Most of the 325 million people that connect every year at hub airports are screened twice today: at departure, and again when they change flights. This is mostly due to poor cooperation on the part of governments. “One-stop security” is the concept of screening people for prohibited items once, at the beginning of their journey only.
Connecting flights central to carriers’ operations
One quarter of the passengers at large airports today are actually in transfer – using the airport to get from one flight to another. Quick and efficient connections are at the heart of the hub and spokes system put in place by network carriers. But at the moment, precious time, efforts and resources are being wasted by re-screening transfer passengers.

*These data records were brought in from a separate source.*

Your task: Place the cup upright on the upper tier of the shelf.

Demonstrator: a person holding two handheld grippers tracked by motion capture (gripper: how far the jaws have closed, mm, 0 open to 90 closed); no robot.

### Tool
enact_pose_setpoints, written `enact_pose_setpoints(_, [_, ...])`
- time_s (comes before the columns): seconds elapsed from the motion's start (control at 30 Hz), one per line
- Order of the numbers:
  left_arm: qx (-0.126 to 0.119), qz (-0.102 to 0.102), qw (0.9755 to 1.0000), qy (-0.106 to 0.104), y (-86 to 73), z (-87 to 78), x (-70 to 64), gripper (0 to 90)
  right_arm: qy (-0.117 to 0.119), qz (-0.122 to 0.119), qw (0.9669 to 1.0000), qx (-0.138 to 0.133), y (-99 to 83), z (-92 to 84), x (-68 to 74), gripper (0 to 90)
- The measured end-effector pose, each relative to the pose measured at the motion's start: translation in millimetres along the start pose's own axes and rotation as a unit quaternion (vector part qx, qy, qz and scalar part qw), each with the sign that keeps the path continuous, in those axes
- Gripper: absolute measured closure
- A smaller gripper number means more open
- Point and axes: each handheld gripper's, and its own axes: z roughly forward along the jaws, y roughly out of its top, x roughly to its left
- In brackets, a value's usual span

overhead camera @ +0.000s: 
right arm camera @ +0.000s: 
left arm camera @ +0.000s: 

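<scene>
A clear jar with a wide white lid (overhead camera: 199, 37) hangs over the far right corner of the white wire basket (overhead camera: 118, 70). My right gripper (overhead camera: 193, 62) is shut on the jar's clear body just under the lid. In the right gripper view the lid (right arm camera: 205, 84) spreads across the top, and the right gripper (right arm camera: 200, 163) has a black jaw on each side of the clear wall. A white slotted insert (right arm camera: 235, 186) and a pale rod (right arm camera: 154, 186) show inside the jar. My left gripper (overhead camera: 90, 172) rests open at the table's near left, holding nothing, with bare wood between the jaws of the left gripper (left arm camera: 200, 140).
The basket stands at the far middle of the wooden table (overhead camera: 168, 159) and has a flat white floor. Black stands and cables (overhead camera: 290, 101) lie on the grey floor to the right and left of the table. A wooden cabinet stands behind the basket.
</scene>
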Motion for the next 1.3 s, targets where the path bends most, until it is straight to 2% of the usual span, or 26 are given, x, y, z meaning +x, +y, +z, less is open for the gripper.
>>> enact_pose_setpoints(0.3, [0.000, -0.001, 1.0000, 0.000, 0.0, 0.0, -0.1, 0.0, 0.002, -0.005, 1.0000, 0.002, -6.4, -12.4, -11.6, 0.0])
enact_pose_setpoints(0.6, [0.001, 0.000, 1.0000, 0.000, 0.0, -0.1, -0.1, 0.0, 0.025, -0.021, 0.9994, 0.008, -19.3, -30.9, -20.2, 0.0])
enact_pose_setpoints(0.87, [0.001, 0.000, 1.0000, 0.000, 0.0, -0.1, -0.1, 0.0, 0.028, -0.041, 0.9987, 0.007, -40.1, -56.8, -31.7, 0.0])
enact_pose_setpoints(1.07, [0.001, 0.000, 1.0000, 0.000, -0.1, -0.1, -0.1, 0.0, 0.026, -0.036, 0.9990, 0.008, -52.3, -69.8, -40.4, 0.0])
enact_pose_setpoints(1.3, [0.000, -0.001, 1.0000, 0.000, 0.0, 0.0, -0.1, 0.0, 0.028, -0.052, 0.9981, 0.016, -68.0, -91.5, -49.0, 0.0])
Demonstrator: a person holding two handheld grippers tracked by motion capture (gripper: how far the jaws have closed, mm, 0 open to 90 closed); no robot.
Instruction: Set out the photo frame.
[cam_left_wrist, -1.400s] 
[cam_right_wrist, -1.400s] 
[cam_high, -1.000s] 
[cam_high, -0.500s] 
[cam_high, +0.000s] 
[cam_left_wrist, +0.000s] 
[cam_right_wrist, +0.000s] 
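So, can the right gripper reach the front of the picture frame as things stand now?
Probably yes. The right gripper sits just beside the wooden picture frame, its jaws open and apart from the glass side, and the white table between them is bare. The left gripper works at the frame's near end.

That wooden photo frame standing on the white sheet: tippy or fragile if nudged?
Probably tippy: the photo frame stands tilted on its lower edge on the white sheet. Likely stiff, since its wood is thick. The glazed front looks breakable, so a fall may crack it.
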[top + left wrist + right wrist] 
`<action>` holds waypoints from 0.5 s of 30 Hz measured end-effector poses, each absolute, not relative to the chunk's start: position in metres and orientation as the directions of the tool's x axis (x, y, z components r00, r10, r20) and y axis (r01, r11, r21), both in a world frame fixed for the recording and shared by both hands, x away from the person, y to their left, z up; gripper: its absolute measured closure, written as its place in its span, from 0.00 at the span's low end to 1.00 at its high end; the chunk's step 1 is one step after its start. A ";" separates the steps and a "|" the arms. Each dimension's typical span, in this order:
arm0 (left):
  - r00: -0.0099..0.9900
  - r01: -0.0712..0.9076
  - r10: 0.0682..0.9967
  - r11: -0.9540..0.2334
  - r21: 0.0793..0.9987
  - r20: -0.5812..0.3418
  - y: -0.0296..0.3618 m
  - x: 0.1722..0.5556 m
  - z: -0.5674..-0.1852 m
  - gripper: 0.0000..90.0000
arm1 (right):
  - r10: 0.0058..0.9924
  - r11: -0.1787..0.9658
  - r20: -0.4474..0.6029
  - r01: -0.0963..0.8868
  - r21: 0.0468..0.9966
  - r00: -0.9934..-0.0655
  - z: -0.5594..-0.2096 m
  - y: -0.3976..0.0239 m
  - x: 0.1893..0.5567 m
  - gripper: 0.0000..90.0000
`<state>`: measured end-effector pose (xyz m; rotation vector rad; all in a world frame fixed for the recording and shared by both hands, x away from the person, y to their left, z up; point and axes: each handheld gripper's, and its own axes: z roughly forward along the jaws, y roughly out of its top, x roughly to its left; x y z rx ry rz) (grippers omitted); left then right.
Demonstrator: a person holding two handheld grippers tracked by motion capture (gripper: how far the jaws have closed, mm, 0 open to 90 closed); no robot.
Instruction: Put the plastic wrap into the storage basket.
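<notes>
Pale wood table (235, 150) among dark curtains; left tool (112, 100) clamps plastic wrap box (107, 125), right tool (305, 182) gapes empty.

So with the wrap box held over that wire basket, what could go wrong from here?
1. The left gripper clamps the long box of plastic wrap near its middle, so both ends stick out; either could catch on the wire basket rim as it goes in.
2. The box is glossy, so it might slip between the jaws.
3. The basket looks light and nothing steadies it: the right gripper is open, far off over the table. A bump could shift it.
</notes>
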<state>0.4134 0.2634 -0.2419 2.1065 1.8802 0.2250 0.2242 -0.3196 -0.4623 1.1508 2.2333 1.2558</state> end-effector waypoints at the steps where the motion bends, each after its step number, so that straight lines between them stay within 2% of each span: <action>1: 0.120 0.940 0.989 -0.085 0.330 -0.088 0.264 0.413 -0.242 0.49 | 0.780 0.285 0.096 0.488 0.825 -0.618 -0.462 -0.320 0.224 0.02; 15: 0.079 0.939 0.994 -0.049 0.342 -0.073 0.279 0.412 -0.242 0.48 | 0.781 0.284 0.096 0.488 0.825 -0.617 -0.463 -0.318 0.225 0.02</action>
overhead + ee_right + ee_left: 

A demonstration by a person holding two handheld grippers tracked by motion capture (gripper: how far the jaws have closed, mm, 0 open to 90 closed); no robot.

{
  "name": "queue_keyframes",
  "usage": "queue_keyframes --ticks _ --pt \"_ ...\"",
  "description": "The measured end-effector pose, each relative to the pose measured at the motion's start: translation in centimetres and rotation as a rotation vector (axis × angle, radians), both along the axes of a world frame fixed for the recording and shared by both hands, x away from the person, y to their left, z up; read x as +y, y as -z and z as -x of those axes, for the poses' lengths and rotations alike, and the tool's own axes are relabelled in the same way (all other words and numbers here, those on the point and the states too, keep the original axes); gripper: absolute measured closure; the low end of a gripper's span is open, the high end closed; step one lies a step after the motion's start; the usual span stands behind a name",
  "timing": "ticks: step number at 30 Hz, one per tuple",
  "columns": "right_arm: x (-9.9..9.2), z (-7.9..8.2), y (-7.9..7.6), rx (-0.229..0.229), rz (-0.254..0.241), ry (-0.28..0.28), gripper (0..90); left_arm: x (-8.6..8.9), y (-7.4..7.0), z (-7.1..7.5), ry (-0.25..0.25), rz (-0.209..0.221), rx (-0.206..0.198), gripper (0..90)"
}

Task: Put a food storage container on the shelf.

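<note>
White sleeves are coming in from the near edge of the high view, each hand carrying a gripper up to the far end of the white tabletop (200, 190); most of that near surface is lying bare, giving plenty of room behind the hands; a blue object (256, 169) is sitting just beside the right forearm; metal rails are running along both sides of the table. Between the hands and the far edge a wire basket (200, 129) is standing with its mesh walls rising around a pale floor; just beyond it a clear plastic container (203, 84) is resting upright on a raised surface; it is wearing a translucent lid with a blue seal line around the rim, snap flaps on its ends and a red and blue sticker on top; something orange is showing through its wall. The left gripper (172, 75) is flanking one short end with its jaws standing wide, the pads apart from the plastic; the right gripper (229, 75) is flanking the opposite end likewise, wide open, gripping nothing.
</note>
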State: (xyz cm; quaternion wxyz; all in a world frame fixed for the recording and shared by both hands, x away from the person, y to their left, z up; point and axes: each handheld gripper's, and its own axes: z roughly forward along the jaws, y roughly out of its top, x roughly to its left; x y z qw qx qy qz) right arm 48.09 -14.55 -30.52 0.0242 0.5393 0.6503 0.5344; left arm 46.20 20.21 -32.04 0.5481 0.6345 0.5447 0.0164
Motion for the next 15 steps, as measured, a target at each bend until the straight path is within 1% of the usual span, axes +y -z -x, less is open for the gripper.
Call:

“One-stop security” is not a new concept
Europe has implemented one-stop security for a decade and now also exempts connecting passengers arriving from the US from re-screening. Unfortunately, the concept has failed to move outside of that region, partly because of the elevated security measures put in place after 9/11. ICAO has agreed that one-stop security and mutual recognition are strategic objectives which should be pursued.
Putting “One-stop security” back on the agenda
According to ICAO guidance material, States should compare their legislation, assess whether their standards are equivalent to each other and if so, conclude agreements or Memoranda of Understanding (MoU) with each other. Countries that are mature enough in terms of their security systems should increase their cooperation. Europe and Canada, Singapore and Hong Kong, or Australia and New Zealand, are obvious examples of areas where passengers could and would benefit from one-stop security.